_Task instructions_
Start at the first line below and write out everything verbatim except the pictures.

Top of Data segment

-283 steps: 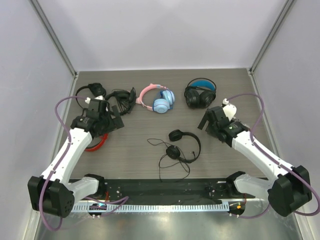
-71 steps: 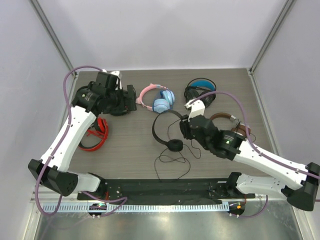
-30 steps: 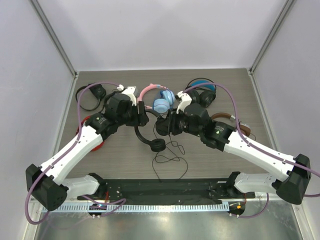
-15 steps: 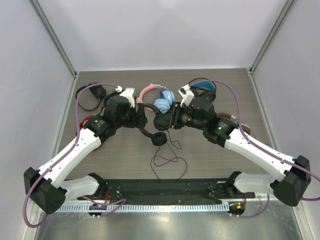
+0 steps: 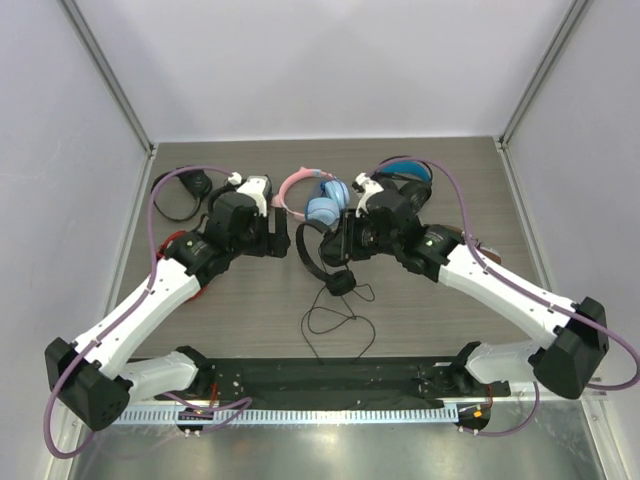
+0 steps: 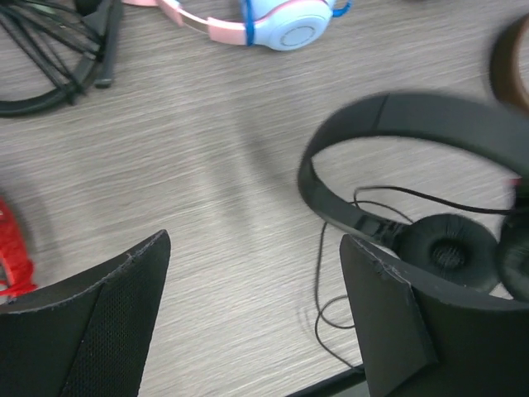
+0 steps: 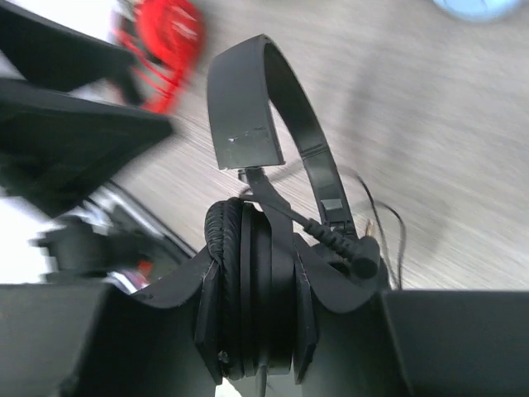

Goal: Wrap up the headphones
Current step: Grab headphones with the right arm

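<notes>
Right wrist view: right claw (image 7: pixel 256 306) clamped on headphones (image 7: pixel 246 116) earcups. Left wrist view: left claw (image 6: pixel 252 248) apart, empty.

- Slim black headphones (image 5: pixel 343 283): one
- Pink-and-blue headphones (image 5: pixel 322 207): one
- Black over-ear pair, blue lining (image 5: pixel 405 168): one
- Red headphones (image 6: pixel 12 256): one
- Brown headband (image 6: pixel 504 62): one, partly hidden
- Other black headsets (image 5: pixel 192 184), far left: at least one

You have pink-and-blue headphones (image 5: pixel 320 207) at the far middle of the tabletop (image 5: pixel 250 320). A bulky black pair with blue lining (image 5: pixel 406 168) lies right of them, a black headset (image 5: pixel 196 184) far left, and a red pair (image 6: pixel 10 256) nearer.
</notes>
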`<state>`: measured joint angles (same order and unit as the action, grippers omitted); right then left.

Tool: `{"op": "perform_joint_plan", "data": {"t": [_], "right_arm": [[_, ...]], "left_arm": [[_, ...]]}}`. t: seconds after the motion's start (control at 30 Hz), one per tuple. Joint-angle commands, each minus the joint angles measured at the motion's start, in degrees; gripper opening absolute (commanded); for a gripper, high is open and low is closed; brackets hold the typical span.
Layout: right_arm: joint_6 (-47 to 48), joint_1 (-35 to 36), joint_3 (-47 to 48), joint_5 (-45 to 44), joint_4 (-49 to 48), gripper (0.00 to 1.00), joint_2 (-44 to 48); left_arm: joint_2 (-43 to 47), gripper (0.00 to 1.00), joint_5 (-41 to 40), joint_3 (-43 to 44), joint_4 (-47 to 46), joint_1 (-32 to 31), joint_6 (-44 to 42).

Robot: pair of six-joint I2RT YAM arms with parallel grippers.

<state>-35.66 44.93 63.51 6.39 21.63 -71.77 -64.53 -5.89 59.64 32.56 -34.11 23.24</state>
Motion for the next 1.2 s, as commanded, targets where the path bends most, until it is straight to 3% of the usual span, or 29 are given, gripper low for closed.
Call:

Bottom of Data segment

_Finished exercise_
-283 steps: 
-71 steps: 
-30 steps: 
-15 steps: 
+0 steps: 
+0 steps: 
+0 steps: 

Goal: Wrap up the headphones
Current step: Grab headphones with the right arm

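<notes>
Right wrist view: right claw (image 7: pixel 256 306) clamped on headphones (image 7: pixel 246 116) earcups. Left wrist view: left claw (image 6: pixel 252 248) apart, empty.

- Slim black headphones (image 5: pixel 343 283): one
- Pink-and-blue headphones (image 5: pixel 322 207): one
- Black over-ear pair, blue lining (image 5: pixel 405 168): one
- Red headphones (image 6: pixel 12 256): one
- Brown headband (image 6: pixel 504 62): one, partly hidden
- Other black headsets (image 5: pixel 192 184), far left: at least one

You have pink-and-blue headphones (image 5: pixel 320 207) at the far middle of the tabletop (image 5: pixel 250 320). A bulky black pair with blue lining (image 5: pixel 406 168) lies right of them, a black headset (image 5: pixel 196 184) far left, and a red pair (image 6: pixel 10 256) nearer.
</notes>
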`<state>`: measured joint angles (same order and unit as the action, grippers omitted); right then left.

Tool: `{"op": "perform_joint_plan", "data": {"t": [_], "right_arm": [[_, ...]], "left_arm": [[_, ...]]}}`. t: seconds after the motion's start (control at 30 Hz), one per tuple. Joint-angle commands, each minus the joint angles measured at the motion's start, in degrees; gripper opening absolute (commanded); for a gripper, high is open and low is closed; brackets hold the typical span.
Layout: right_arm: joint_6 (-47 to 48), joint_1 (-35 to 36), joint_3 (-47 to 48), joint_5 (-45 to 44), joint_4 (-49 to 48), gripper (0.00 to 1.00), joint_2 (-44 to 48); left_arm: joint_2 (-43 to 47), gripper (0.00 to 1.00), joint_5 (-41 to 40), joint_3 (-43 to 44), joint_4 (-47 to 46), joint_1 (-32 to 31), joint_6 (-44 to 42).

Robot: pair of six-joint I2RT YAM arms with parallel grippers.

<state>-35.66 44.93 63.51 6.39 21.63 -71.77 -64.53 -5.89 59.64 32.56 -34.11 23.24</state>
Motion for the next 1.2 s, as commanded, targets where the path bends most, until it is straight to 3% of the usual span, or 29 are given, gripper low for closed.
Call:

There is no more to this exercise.